Exactly the lines from the one containing "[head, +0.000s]" through the end of the records must be reproduced; leave out all pictures.

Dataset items
:::::
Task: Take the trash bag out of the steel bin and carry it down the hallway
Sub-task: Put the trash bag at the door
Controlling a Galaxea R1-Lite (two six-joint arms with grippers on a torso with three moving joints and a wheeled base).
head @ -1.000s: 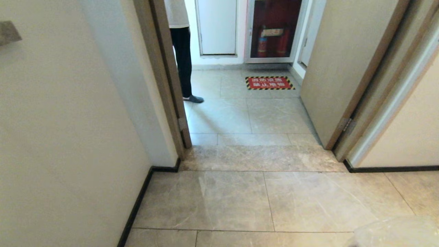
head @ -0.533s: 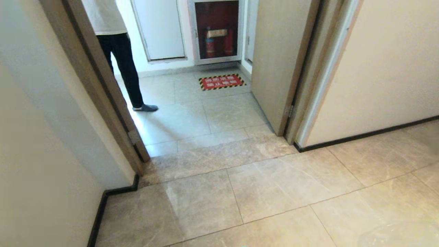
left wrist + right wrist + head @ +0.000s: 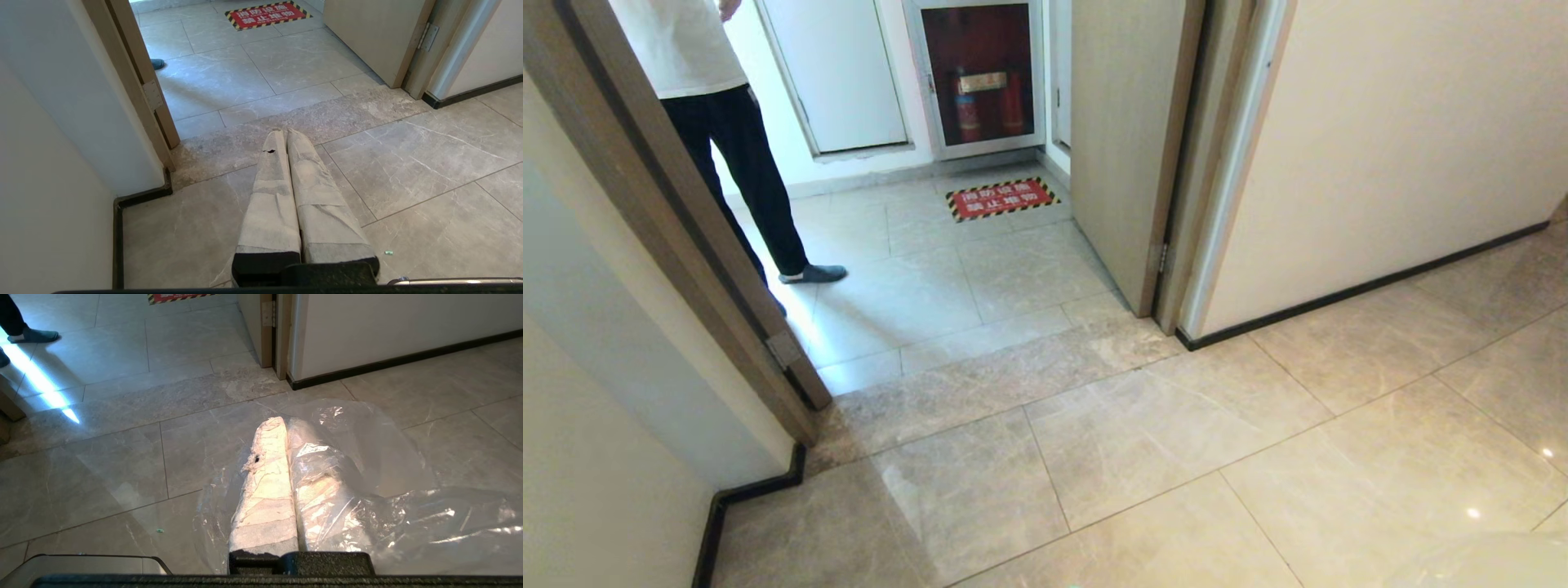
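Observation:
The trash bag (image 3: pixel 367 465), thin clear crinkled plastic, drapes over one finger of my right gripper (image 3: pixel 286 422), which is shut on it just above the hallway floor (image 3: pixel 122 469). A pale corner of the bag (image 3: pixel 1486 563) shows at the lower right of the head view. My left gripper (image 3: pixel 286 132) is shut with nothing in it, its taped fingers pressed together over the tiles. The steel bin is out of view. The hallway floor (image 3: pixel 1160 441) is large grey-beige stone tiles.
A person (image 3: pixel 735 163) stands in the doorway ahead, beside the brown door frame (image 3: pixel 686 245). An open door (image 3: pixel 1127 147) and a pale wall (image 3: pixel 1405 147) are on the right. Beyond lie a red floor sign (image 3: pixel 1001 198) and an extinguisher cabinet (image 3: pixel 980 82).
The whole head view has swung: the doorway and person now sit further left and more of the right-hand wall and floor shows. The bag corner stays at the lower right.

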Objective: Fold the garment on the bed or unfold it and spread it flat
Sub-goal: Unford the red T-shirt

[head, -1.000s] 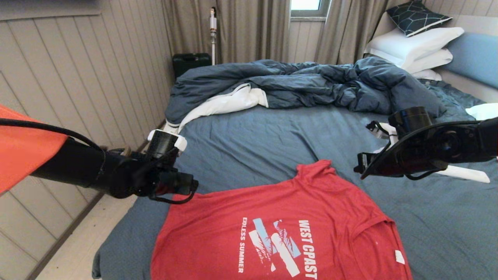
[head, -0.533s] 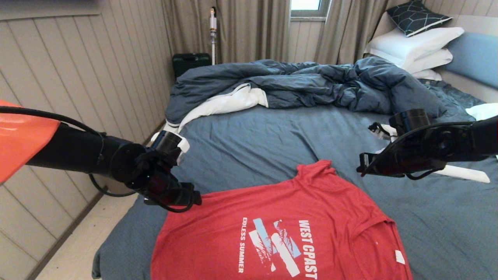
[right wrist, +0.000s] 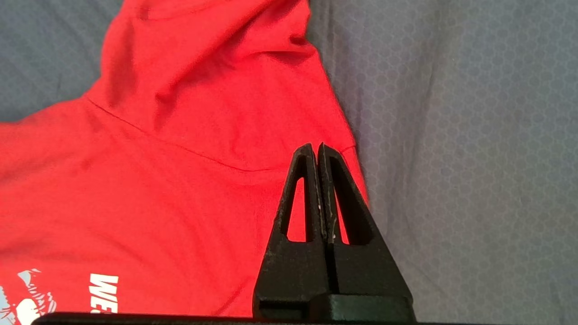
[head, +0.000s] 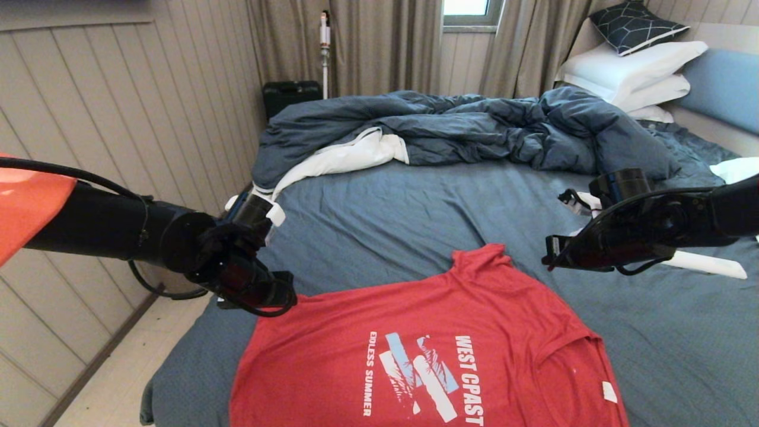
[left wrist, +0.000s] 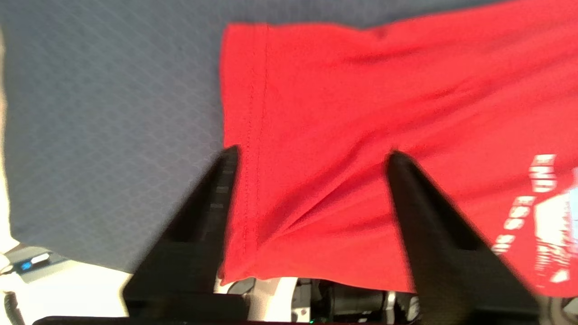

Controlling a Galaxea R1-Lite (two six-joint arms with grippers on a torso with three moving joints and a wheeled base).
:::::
## Output for this task
[head, +0.000s] 
[left wrist, +0.000s] 

Controlling a Galaxea R1-Lite (two six-joint arms with grippers on a torso with three moving joints and a wheeled base).

No further output is required, since the answer is complete.